I imagine that cab drivers see disproportionately more Americans Of Size. My experience is that there are plenty of small / slim Americans running around Japan, but that you don’t notice us because we more easily blend in with everyone else.
This is clearly a case of Observer / Survivor Bias: Many stereotypes arise not because they are true and representative, but because they are novel and possibly entertaining, thus easy to remember.
No one told you that the Drop Bears come out when it’s wet?
Finally, a stereo type that I personally find to be overrated is…
Oh yeah, when I came to Florida to start my East Coast trip, I didn’t expect all the stereotypes to be true, yet they were.
exactly. that’s how human brain works, and that’s the reason why it constructs them.
however, there’s a downside: a lot of stereotypes are not true when taken out of exact context where they appeared.
all I can say is I’m not on PCP, I don’t have the strength of 10 men, and I’m not over 10 feet tall Mr. Officer sir…
Yes, the only time when we either have to earn money or go on vacation.
…Don’t look for the annual designs. It’s pathetic. And there’s a Bavarian tent too.
But after “Kieler Woche” sometimes the rain stops and you can go to the beaches.
Or you can go to the coast beforehand. It always rains during the week.
I just want to say, despite what the rest of the world seems to think, that French people aren’t obsessed with baguette.
While it’s not uncommon to see someone in the street bringing his baguette home, especially on Sunday mornings, we also eat lots of other kind of bread, including those that, unlike the baguette, don’t get rock-solid-dry a minute after you’re out of the bakery.
Other than bread:
- Paris is romantic: Fuck no. Paris stinks. It’s dirty. People living there are in a constant hurry and unmistakeable kind of bad mood. Most food is bad unless you know the right places and pay the price. The Mona Lisa is a very small painting. Versailles, on the other end, is impressive and sorta more relax. Apologies to Parisian 'nauts.

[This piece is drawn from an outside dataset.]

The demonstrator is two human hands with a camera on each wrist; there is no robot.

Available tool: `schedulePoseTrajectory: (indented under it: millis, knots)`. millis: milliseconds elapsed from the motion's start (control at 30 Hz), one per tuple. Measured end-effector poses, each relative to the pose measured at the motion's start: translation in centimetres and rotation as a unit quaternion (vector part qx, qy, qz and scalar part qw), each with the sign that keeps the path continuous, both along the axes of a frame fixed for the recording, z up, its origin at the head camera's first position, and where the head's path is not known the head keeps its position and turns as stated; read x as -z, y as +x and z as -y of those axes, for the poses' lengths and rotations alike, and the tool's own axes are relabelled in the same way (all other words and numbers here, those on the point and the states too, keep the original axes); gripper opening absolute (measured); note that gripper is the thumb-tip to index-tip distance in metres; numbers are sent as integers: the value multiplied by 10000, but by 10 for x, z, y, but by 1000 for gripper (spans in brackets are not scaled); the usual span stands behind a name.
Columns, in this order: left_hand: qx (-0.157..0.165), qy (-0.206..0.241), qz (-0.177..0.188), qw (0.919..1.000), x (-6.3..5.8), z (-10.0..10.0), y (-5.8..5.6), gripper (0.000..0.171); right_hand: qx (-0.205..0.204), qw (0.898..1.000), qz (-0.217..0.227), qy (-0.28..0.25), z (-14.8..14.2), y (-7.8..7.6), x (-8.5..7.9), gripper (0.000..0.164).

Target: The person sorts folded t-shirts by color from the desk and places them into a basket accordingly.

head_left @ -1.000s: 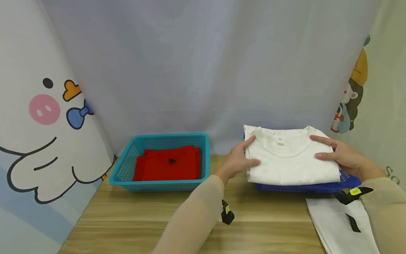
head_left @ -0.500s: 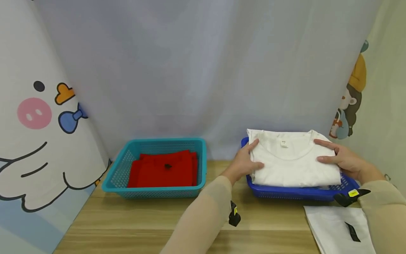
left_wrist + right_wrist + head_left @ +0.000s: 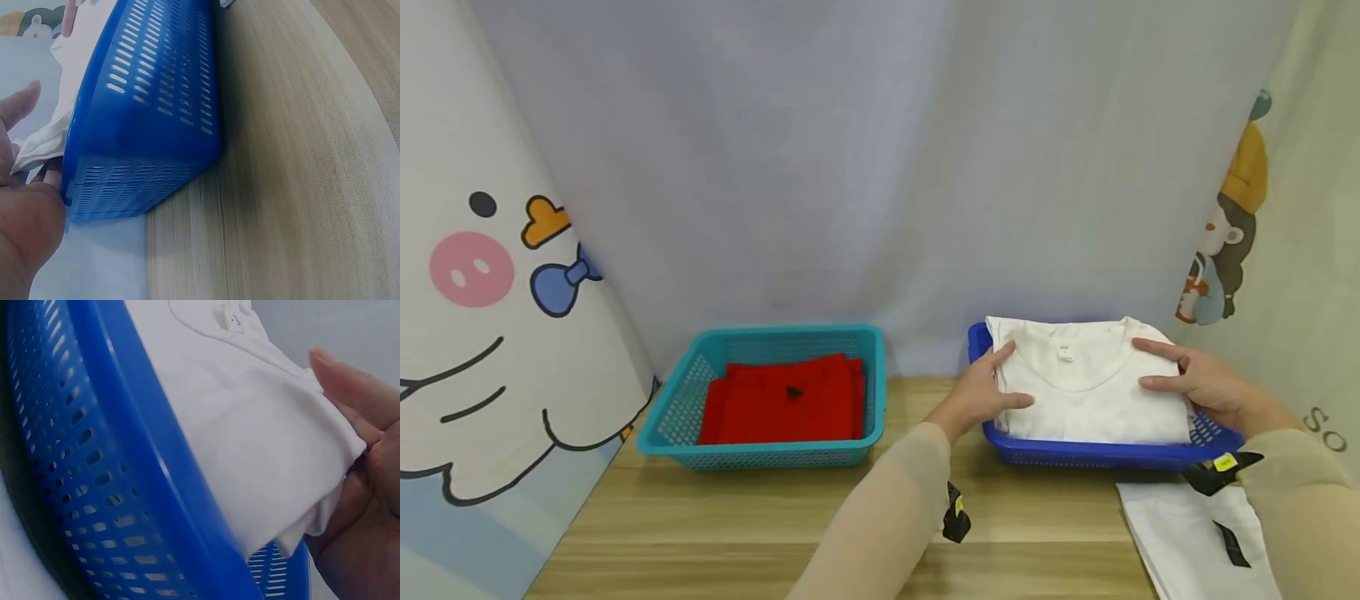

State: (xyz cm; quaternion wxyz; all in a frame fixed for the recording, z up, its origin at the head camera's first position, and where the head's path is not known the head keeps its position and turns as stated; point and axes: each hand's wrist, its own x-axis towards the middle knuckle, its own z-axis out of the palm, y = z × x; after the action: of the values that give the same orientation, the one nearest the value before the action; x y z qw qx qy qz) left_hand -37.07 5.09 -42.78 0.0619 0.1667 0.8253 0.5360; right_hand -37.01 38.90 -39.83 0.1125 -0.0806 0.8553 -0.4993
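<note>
A folded white T-shirt [image 3: 1082, 392] with its round neckline and small label facing up lies within the rim of the blue basket [image 3: 1097, 456]. My left hand [image 3: 981, 390] holds its left side, thumb on top and other fingers beneath the edge. At the opposite side my right hand [image 3: 1206, 383] grips the shirt the same way. In the right wrist view, the cloth [image 3: 262, 444] bunches between thumb and fingers just inside the basket wall. The left wrist view has the left hand [image 3: 28, 212] at the basket's rim, its fingers partly hidden by cloth.
To the left stands a teal basket [image 3: 760, 454] with folded red clothing [image 3: 790, 404] inside. Another folded white garment [image 3: 1195, 533] with a black mark lies in front of the blue basket, on the wooden table [image 3: 737, 533]. A pale curtain [image 3: 760, 167] hangs behind.
Both hands have lowered the white T-shirt into the blue basket. Its front edge, which first hung over the basket's front rim, now sits behind that rim. The head view has shifted slightly.
</note>
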Motion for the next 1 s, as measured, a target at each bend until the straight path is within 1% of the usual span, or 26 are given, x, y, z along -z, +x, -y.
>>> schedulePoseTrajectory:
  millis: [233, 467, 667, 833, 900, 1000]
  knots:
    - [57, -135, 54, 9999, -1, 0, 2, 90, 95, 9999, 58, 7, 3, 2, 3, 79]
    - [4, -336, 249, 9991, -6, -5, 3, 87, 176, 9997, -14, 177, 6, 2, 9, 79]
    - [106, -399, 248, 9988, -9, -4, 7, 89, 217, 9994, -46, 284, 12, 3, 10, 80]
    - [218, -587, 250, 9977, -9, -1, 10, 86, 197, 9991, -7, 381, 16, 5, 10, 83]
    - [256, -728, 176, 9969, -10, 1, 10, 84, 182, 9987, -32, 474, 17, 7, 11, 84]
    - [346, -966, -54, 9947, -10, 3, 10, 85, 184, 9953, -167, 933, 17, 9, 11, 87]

- We drink often but not a lot: I feel that’s true, many people will drink a glass of wine every day with diner. This seems less true with mine and younger generations.

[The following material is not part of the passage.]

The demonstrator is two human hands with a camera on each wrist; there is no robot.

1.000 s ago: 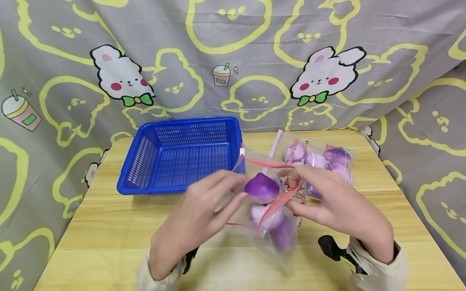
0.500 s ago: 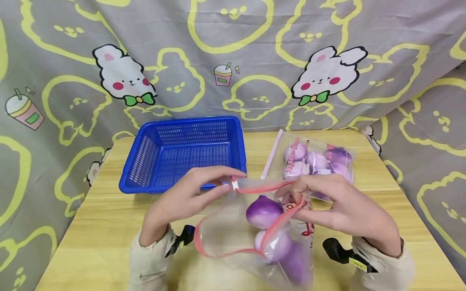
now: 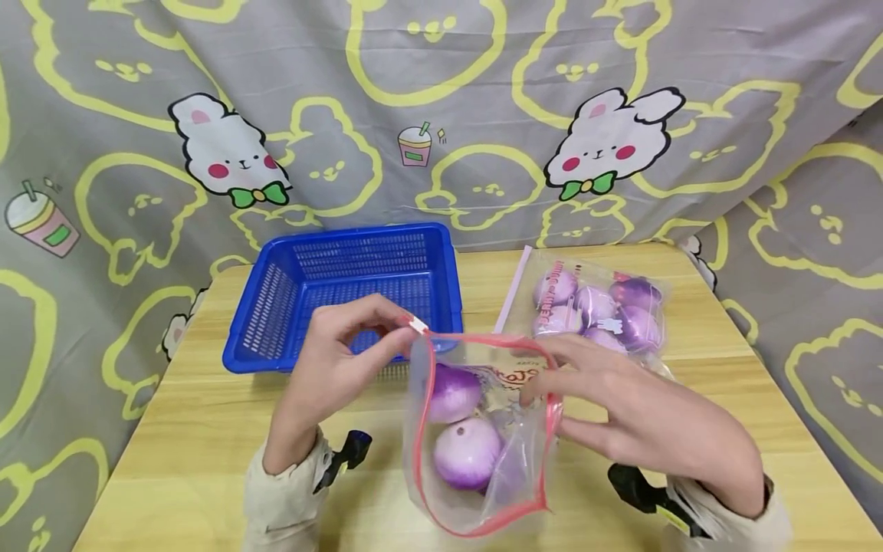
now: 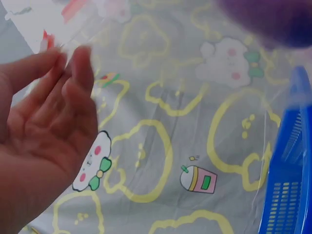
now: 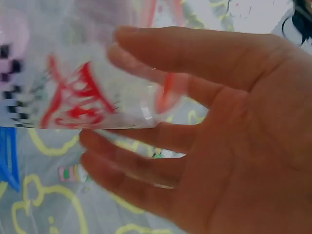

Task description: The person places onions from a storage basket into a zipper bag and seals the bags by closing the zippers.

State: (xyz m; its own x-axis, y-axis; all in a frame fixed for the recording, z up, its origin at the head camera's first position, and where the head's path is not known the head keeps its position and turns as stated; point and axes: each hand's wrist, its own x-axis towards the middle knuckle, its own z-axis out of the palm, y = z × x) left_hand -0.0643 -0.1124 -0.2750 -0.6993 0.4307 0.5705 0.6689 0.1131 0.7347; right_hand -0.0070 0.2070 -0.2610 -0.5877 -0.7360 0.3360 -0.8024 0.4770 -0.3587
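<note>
A clear zip bag point(image 3: 510, 468) with a red zip edge hangs between my hands, its mouth gaping toward me. Inside are a dark purple onion point(image 3: 451, 395) and a paler onion point(image 3: 469, 452) below it. My left hand point(image 3: 345, 368) pinches the bag's far left corner at the white zip slider point(image 3: 418, 325). At the right rim my right hand point(image 3: 621, 399) holds the bag wall, a finger inside and the thumb outside. In the right wrist view, red print point(image 5: 80, 97) shows on the plastic beside the thumb point(image 5: 170, 51).
A blue basket point(image 3: 359, 253) with slotted walls stands behind my left hand, no contents visible. Behind my right hand lies a second clear bag point(image 3: 513, 287) with several purple onions point(image 3: 595, 307). A patterned curtain point(image 3: 483, 69) rises beyond the table point(image 3: 172, 460).
My left hand has gone from beside the upper onion to the slider corner. The bag mouth has turned and opened wider toward me, and its onions have shifted left.
</note>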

- We have long lunch breaks: Yes we can (easily 2 hours in my experience). Often on Fridays we’d go out to a restaurant with most of the people in the office that day. And there we would also drink wine or beer. Friday afternoons were lazy.
- We’re always on strike/complaining: Oh yes. Whenever you want to ride a train or even local commute you have to study the current social-political situation to assess the likelihood of a strike. Have children? Surprise, no school today. Use your car cause there’s no bus? Yellow jackets or farmers are causing traffic jams.
I haven’t lived in France for the past year and half so it might be a little different. Also don’t get me wrong, people are entitled to protest against worsening living and working conditions. French people tend to resist and don’t blandly accept screw tightenings without a fight. Not that it seems to make any difference, sadly.